Tanpa tepung bebas gluten, Aseel dan Afaf berisiko mengalami malnutrisi akut. Bantuan 80 ton tepung bebas gluten yang masuk ke Gaza hanya menjangkau sedikit orang.

Banyak terhambat di perbatasan, rusak dalam perjalanan, atau tak tersalurkan.

“Yang sampai ke kami sangat mahal, atau sudah terlambat,” kata Raneem.

Disabilitas yang makin terpinggirkan

Sebelum perang, Aseel dan Afaf rutin berobat ke RS Kamal Adwan. Mereka butuh terapi, makanan khusus, dan obat. Kini, semua itu tak lagi tersedia.

Menurut dr. Sara al-Wahidi, seorang spesialis psikologi di Gaza, perang semakin meminggirkan penyandang disabilitas.

“Kami temukan banyak penyandang disabilitas yang terpisah dari keluarga saat pengungsian, bahkan sebagian ditemukan dalam keadaan meninggal,” katanya.

Laporan tahun 2025 mencatat sekitar 15 persen dari populasi pengungsi di Gaza merupakan penyandang disabilitas.

Mereka tinggal di tenda, sekolah, atau rumah sakit darurat yang tak ramah disabilitas—tanpa jalan landai, toilet khusus, atau sarana akses lainnya.

Raneem tak lelah menjelaskan kondisi saudari-saudarinya kepada tetangga atau tokoh masyarakat agar mendapat empati. Tapi stigma tetap tebal.

“Orang suka memancing emosi mereka, mengejek. Kami hanya minta pengertian,” katanya.

Sesekali, ada tetangga yang mengundang Aseel dan Afaf ke tenda mereka untuk sekadar duduk bersama.
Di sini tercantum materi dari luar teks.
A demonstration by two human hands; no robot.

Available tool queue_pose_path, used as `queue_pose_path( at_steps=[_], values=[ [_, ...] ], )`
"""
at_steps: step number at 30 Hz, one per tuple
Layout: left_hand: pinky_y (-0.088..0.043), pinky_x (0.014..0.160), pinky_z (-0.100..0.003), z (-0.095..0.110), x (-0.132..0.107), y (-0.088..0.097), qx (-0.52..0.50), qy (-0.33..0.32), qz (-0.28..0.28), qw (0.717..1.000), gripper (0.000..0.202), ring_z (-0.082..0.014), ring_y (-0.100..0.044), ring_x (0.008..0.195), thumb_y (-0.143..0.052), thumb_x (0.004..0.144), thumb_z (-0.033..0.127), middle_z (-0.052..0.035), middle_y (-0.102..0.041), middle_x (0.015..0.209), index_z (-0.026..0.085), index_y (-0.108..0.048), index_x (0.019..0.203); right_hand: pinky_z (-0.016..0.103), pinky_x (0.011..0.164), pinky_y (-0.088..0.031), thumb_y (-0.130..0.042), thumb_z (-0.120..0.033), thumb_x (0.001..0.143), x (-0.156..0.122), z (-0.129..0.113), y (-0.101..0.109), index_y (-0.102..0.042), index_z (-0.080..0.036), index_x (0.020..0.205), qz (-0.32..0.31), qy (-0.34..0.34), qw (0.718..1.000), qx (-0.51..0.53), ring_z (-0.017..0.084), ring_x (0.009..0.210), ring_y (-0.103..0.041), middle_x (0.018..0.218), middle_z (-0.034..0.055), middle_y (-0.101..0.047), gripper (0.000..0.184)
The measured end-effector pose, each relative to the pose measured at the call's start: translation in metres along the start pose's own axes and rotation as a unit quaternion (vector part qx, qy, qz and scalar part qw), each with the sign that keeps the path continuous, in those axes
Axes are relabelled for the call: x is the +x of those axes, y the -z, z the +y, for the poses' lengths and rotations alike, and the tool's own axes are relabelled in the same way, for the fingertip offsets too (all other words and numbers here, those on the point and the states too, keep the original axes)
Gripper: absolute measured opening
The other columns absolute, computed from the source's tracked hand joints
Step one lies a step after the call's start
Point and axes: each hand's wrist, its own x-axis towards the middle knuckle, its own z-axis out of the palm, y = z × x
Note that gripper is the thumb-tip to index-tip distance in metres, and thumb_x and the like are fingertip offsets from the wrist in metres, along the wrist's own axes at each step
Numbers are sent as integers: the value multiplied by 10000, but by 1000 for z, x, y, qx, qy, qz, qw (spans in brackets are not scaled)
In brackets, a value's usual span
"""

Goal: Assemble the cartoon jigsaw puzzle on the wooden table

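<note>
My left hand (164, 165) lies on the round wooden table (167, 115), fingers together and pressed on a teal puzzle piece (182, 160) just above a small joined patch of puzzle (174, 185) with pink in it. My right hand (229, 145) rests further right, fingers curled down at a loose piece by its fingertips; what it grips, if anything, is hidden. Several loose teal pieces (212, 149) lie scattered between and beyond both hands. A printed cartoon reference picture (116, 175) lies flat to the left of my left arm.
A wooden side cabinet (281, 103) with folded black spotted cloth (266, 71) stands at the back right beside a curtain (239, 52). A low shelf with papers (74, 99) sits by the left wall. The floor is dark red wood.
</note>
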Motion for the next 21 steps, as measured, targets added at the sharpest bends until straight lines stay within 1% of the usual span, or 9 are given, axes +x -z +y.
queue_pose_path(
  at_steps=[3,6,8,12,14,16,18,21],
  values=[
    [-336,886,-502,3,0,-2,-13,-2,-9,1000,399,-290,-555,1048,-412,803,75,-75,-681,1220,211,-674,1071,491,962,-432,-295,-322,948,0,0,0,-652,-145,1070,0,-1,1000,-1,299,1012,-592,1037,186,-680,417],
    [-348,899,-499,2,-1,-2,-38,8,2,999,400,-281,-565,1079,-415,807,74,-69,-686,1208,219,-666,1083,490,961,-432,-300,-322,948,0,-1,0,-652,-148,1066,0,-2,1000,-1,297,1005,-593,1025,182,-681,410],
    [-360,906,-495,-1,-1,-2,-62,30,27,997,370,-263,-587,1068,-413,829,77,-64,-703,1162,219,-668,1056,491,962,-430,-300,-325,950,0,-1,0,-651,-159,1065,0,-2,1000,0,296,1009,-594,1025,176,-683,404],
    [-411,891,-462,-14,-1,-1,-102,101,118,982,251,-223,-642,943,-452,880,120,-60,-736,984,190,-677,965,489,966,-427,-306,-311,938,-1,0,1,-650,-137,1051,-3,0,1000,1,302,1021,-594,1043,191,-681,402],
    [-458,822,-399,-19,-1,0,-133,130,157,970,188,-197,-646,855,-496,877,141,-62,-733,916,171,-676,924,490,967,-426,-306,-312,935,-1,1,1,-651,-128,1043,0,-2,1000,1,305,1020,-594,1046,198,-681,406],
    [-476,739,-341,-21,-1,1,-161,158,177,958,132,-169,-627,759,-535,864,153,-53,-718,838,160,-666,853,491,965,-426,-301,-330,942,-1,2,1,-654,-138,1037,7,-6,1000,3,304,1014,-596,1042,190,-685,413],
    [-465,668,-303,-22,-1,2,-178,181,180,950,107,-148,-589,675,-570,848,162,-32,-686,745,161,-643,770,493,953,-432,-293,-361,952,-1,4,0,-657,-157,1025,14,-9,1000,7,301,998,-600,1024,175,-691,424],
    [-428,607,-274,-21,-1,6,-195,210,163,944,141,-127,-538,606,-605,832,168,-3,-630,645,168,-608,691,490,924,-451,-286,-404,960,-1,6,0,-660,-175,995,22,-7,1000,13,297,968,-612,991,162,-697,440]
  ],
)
Namun itu hanya secuil ketenangan di tengah hari-hari panjang tanpa dukungan medis maupun sosial.

“Kami sudah berpindah berkali-kali, dari Jabalia ke arah barat, lalu ke Kota Gaza. Setiap tempat baru, kami harus mulai lagi, menjelaskan kondisi mereka, memohon kesabaran,” tutur Raneem.

Ia menambhakan bahwa hal tersebut bukan sekadar korban perang.

“Mereka adalah manusia yang paling rentan, yang terlupakan oleh dunia,” ucap Raneem pelan.